DIRECTIONS FOR THIS TASK: In the entries below, the lines from the one with "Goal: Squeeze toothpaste" through the one with "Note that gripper" are to be copied exactly; both ends count.

GIVEN RECORDS:
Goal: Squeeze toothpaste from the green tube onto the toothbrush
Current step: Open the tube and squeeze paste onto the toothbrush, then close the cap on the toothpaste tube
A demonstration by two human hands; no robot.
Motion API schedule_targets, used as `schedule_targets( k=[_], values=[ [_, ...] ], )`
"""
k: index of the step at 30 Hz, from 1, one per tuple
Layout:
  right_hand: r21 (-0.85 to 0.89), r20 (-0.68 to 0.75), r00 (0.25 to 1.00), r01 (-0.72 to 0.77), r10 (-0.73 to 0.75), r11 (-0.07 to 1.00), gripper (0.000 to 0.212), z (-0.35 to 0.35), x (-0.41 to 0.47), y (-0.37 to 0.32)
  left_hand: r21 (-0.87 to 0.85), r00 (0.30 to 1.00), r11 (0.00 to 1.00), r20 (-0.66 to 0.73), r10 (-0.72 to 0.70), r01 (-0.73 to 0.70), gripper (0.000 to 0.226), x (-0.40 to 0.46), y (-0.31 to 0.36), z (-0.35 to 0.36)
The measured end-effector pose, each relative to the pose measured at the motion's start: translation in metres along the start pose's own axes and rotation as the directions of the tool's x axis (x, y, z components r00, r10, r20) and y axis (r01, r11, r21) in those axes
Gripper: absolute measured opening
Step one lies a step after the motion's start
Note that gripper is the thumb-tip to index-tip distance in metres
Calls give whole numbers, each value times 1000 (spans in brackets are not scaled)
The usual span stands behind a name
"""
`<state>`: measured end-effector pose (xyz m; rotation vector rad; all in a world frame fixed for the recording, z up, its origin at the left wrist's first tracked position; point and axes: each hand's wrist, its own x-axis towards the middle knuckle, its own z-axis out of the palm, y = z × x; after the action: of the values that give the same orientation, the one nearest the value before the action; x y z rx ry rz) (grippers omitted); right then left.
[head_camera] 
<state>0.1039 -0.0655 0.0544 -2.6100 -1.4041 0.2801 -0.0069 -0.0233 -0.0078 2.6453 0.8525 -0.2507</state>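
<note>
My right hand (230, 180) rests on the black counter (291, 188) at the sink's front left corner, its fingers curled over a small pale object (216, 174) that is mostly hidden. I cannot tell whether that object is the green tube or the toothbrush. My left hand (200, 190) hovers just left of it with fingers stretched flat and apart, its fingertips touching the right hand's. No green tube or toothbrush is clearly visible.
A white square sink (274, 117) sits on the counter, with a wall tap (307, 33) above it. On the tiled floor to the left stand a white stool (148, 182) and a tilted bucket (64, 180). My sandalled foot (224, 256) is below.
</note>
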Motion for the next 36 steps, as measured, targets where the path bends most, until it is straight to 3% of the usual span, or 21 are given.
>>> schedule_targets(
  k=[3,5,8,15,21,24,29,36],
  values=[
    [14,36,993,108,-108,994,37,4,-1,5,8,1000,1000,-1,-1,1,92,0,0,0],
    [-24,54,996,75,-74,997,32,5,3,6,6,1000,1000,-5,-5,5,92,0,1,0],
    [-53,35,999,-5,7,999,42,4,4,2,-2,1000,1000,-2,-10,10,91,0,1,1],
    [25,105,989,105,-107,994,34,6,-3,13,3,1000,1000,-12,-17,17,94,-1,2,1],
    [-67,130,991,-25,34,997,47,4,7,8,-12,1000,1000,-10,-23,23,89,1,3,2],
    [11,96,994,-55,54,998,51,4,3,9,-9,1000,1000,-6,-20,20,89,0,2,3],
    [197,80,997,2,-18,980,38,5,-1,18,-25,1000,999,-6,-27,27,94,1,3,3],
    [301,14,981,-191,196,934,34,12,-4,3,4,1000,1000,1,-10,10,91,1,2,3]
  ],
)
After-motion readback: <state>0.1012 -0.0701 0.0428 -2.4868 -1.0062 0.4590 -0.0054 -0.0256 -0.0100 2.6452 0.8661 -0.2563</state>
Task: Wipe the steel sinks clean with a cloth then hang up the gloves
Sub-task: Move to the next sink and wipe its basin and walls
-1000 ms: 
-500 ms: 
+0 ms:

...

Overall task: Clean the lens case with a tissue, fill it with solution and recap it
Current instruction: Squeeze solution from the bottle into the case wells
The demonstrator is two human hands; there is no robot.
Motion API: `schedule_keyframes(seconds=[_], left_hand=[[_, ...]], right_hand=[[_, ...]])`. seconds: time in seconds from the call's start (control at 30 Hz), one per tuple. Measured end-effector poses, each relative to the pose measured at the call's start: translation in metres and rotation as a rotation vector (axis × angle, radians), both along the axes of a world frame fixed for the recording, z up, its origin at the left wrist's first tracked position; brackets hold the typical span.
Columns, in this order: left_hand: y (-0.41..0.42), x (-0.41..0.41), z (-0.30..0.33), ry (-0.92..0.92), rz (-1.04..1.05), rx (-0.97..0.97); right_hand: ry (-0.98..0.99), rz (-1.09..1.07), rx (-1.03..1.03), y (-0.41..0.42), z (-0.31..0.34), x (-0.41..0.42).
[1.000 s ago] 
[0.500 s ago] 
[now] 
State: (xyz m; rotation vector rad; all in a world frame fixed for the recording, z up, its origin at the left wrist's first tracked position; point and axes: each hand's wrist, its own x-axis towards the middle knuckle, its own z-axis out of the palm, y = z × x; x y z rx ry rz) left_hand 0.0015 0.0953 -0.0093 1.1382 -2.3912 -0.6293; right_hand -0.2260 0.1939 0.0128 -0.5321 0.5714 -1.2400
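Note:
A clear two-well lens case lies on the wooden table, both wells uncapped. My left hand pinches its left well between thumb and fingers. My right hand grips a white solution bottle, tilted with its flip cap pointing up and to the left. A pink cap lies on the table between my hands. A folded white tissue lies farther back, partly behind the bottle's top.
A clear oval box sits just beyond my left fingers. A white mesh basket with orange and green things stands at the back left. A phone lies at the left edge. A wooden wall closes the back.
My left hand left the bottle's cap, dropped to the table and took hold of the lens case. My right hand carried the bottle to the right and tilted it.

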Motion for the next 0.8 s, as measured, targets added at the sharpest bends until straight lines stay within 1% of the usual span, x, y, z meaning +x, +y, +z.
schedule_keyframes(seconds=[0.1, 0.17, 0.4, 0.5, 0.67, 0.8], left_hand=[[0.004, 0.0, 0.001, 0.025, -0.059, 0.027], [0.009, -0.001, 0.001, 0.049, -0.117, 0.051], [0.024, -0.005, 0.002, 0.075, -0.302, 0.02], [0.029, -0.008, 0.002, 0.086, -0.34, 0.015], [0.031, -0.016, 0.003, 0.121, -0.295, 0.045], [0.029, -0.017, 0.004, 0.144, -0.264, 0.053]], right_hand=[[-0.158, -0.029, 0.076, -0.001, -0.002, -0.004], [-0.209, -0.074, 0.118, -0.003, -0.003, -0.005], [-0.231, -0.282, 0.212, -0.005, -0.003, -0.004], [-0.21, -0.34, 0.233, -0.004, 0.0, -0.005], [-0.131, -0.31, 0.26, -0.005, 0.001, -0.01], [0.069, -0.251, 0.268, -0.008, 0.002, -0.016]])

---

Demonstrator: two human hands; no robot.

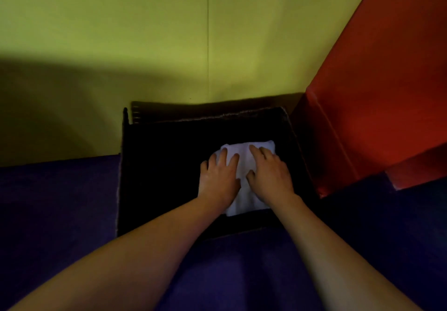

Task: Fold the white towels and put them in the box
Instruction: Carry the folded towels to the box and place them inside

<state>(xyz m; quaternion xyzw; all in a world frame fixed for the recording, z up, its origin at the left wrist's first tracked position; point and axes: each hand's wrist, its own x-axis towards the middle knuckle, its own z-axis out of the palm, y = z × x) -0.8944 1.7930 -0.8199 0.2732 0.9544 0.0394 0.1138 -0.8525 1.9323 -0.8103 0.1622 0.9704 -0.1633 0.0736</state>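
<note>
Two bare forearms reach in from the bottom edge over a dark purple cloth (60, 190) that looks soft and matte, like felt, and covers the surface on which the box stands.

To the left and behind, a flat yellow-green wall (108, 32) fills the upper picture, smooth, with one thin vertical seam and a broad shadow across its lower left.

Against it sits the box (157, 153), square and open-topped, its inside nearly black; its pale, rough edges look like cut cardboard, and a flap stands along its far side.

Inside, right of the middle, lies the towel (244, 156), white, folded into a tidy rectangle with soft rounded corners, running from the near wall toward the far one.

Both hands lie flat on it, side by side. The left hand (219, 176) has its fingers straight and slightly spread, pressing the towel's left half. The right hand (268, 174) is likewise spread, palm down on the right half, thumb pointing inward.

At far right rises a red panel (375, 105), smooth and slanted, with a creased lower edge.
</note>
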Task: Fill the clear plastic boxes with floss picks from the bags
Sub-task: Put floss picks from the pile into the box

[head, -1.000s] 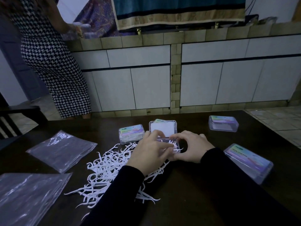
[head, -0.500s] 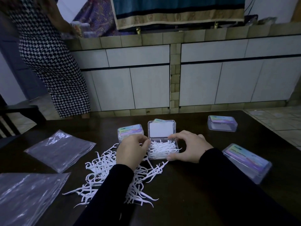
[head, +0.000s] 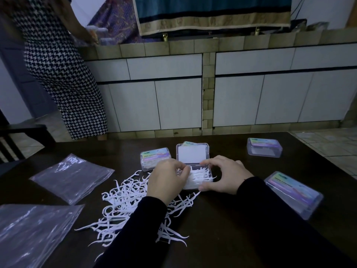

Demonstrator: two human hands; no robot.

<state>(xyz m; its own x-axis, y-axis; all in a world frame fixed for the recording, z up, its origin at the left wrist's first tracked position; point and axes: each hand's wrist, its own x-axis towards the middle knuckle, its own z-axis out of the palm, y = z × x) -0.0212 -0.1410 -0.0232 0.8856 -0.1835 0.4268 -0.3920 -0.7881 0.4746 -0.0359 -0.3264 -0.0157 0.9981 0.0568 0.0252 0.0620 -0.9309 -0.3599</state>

TASK RESPONSE:
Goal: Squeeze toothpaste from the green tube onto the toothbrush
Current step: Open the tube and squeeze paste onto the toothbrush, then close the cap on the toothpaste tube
A demonstration by two human hands; no robot.
Motion API schedule_targets, used as `schedule_targets( k=[_], values=[ [_, ...] ], )`
"""
k: index of the step at 30 Hz, from 1, one per tuple
Layout:
  right_hand: r21 (-0.85 to 0.89), r20 (-0.68 to 0.75), r00 (0.25 to 1.00), r01 (-0.72 to 0.77), r10 (-0.73 to 0.75), r11 (-0.07 to 1.00), gripper (0.000 to 0.212), z (-0.35 to 0.35), x (-0.41 to 0.47), y (-0.37 to 0.32)
  left_hand: r21 (-0.87 to 0.85), r00 (0.30 to 1.00), r11 (0.00 to 1.00), r20 (-0.66 to 0.73), r10 (-0.72 to 0.70), r01 (-0.73 to 0.70), gripper (0.000 to 0.226), x (-0.40 to 0.46), y (-0.31 to 0.36), z (-0.35 to 0.36)
The measured end-effector pose, each relative to the pose measured at the motion's start: translation in metres along the start pose's own axes and rotation as the directions of the tool's x axis (x, y, z components r00, r10, r20) and y axis (r01, r11, r21) in those axes
Gripper: absolute measured opening
Step one lies a step after the motion's start
Note that gripper is the thumb-tip to index-tip distance in metres

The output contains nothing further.